Restate word for word the line containing "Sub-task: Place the" and each line that follows it, through the last line below, and nothing else.

**Data provided:**
────────
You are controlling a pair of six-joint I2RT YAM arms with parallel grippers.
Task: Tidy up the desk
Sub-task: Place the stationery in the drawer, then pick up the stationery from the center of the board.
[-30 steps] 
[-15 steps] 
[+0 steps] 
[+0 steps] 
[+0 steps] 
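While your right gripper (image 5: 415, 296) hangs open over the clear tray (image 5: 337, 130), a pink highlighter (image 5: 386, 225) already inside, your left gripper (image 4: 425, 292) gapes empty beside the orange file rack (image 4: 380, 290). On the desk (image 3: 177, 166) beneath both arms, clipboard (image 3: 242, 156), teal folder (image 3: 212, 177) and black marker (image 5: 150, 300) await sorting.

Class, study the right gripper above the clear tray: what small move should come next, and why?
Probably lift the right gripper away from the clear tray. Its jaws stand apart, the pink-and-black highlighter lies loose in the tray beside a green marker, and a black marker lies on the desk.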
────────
**Written solution:**
Sub-task: Place the stationery in the drawer, then pick up the stationery from the center of the board.
[-30 steps] 
[-15 steps] 
[+0 steps] 
[+0 steps] 
[+0 steps] 
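While your right gripper (image 5: 415, 296) hangs open over the clear tray (image 5: 337, 130), a pink highlighter (image 5: 386, 225) already inside, your left gripper (image 4: 425, 292) gapes empty beside the orange file rack (image 4: 380, 290). On the desk (image 3: 177, 166) beneath both arms, clipboard (image 3: 242, 156), teal folder (image 3: 212, 177) and black marker (image 5: 150, 300) await sorting.

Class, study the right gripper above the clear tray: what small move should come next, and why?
Probably lift the right gripper away from the clear tray. Its jaws stand apart, the pink-and-black highlighter lies loose in the tray beside a green marker, and a black marker lies on the desk.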

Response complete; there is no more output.